There was no clear reason for our performances to collapse to 6 points from 10 games and 13th place.
Thorpe was sacked. NOT because we failed to make the play offs, but because it was clear for anyone to see, that the team had regressed during the last 10 weeks. What is less clear is the reason for this total regression ..........
Given the upheaval resulting from it, surely it's important to ask why the final third of the season took the course it did? Rick says there was no clear reason for performances to collapse, Mike says the reason is unclear. But Thorup carried the whole can for it. Did he really deserve it? I don't think so. And I think NorthCity's post #83 is a start in looking in the right direction. Even allowing for the target being top six rather than promotion, the points he makes still apply. Take recruitment: how many of those signed in the two transfer windows with the deliberate intention of reducing the average age of the squad and the wage bill, look like signings for a serious tilt at top six this season rather than e.g. next? Knapper claims we have a very talented squad. We do. But how much of that talent was really ready for the gruelling Championship campaign ahead? How much of that talent was signed with an eye for adding resale value rather than an immediate payoff in terms of a top six finish?
Summer window: Doyle (loan), Chrisene, Cordoba, Forson, Slimane (loan), Schwartau, Crnac, Gordon (loan)
October: Marcondes (belated acknowledgement of a need left unfulfilled in the summer?)
January window: Jurasek, McConville, Dobbin (loan), Wright (loan)
Who in that list was supposed to fill the Sara- and Rowe-sized holes? Is Cordoba the equal of or an improvement on Gibson? What other club intent on a top six push would start the season with one, injury prone, striker, plus a talented 20 year old Croatian with a lot to learn, not expected to play much of a part in his first season?
A lot of talent signed, yes. A great deal of potential, yes. A talented, balanced squad ready for a gruelling Championship top six campaign, no.
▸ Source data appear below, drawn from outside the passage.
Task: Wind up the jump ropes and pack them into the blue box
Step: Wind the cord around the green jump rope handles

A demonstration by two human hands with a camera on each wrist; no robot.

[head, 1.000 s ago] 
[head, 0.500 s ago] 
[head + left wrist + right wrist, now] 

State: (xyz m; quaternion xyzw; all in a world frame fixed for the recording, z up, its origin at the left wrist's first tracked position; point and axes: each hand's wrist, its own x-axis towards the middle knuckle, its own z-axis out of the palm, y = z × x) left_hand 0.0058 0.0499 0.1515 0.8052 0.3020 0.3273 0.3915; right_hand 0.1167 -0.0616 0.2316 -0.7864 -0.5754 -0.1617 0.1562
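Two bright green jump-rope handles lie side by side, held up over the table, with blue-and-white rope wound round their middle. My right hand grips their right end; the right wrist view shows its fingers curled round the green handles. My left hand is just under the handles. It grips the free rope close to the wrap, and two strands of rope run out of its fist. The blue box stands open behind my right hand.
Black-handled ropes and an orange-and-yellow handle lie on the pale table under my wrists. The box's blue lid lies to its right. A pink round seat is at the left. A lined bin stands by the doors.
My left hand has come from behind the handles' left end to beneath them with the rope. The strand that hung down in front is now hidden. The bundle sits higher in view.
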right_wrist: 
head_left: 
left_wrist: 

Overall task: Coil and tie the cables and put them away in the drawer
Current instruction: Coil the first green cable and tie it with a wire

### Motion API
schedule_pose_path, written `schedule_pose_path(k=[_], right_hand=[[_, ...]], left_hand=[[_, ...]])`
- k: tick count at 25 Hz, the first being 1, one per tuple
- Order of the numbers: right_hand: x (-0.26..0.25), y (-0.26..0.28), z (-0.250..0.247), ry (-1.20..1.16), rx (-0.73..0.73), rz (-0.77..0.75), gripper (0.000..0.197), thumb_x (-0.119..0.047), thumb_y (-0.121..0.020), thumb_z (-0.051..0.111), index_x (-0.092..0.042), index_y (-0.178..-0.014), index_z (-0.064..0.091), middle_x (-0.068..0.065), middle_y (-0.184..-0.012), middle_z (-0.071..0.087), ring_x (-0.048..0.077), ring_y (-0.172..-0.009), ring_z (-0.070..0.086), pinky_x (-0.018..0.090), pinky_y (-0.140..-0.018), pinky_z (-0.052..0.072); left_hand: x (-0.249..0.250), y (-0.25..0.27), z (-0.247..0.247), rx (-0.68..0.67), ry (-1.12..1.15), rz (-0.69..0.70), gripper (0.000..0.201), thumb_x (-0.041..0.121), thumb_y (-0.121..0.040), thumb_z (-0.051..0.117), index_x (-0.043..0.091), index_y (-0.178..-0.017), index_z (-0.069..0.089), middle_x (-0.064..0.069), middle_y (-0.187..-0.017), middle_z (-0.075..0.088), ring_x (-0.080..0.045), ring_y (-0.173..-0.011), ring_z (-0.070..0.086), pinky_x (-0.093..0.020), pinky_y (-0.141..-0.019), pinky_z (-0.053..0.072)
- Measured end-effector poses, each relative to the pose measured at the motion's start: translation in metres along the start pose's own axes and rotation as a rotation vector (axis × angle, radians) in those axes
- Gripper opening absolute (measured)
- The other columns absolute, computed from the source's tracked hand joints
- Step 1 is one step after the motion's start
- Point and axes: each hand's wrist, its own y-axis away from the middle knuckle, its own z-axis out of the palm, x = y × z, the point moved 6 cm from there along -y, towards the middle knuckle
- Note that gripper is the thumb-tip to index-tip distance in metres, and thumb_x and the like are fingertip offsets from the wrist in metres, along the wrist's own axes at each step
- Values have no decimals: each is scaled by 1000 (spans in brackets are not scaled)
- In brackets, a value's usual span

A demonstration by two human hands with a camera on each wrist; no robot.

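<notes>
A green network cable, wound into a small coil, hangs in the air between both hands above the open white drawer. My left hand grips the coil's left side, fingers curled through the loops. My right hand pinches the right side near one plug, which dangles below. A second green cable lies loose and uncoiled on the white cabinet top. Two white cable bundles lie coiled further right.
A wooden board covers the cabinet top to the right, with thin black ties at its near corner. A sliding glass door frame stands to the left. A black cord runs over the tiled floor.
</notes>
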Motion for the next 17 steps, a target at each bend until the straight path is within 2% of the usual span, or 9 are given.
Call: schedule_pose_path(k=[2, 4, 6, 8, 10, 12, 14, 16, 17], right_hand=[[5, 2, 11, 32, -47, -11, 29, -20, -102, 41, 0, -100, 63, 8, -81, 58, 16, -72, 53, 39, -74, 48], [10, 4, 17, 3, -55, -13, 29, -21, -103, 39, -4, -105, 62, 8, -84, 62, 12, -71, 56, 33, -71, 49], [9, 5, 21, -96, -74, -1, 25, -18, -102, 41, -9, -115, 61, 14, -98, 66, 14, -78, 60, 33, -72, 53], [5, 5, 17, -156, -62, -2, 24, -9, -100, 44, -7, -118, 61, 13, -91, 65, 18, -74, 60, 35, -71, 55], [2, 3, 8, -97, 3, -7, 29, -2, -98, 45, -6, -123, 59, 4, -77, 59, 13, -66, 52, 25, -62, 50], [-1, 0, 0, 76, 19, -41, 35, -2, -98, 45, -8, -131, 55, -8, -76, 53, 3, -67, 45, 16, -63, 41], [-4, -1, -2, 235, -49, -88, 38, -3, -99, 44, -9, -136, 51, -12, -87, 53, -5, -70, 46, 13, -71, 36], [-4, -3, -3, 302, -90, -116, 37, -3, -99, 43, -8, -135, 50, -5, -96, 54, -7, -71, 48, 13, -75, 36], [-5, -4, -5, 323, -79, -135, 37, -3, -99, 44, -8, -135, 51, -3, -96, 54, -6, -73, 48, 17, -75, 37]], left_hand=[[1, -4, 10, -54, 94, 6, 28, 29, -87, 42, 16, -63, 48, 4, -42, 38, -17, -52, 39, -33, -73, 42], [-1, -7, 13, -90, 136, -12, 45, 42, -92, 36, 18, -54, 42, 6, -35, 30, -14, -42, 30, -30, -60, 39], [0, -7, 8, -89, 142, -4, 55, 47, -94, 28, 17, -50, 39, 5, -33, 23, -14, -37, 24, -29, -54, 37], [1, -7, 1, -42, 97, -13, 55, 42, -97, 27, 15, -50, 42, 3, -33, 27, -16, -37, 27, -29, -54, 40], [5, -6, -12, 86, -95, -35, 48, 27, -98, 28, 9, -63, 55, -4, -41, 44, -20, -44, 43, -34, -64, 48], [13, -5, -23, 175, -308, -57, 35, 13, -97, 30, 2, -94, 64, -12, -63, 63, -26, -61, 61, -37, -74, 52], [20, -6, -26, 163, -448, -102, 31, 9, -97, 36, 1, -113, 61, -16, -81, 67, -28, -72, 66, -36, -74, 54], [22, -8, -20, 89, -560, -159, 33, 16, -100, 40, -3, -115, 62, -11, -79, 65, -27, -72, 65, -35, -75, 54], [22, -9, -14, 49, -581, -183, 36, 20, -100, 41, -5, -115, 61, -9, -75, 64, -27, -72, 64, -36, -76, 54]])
Which leads on to the issue of fitness. Eleven of the first team squad are aged 21 or under: Reyes, Doyle, Chrisene, McConville, Fisher, Mahovo, Jurasek, Wright, Schwartau, Forsyth and Crnac. Young bodies are vulnerable, varying in their ability to stand up to the physical demands of a highly competitive environment. Ideally their minutes are carefully managed. But when this group constitutes almost 40% of the first team squad, that can become difficult. Doyle, Crnac and Fisher proved resilient, but all succumbed at a crucial time late in the season; both left backs, Chrisene and Mahovo, have been long term absentees, as has Forsyth from midfield; Jurasek has barely featured. Add the four 22-year olds, Forson, Gibbs, Dobbin and Springett, who have a total of 17 starts between them, and we're talking about over half the first team squad.
Which leaves Gunn, Long, Stacey, Duffy, Cordoba, Marcondes, Sorensen, Slimane, McLean, Nunez, Hernandez, Sainz and Sargent. There's a decent spine there for a Championship side challenging for a top six finish -- Gunn, Stacey, Duffy, McLean, Nunez, Sainz and Sargent. If five of those seven -- Gunn, McLean, Nunez, Sainz and Sargent -- had matched Duffy's availability and consistency, we might well have been in the mix. But injuries and stupidity meant they didn't. Three of them, Sargent, Nunez and McLean, all missed roughly a third of the season due to injury or suspension, Gunn came sixth from bottom of a performance table he'd been third from top the previous year, and Sainz's performances fell off a cliff after his ban just before Christmas.
Like NorthCity, I think it's Knapper, not Thorup, at whom fingers should be pointed. People will say that Thorup acquiesced in the recruitment; no doubt he did. But Thorup thought he was working to a timescale which allowed for potential to be developed even if results suffered. He was perfectly capable of sending a team out to keep a clean sheet; he did it at Fratton Park. If he had wished to prioritise points above embedding a style of play and giving youngsters a chance to show what they could do, he could easily have done so. He didn't because he took the brief he'd originally been given seriously. When questioned latterly in pre-match interviews about whether he planned to change tactics for the upcoming game, he replied "No, that would not be us". His every word and every action, and Riddersholm's pre-season interview, are proof that Knapper's claim that top six was the
target from the very start, and everybody knew it, is a lie. Riddersholm didn't know it; Thorup didn't know it; had they known it they would have managed games differently.
In his latest interview Knapper refers to the problems caused by availability and fitness. But he talks as if they were mere inconveniences rather than major determinants of the season's outcome, nothing to do with his recruitment. His entire interview is an exercise in diverting blame from himself. He repeats the canard that Thorup failed to improve those playing for him; Fisher, Crnac, Doyle, Chrisene, Forsyth, Mahovo and Wright have all testifed to the contrary. Also disgraceful is Knapper's brushing off Thorup's accusation that the goalposts had been moved as the sour grapes of a hurt man. That's not the Thorup we have come to know; but it sure tells us something about Knapper.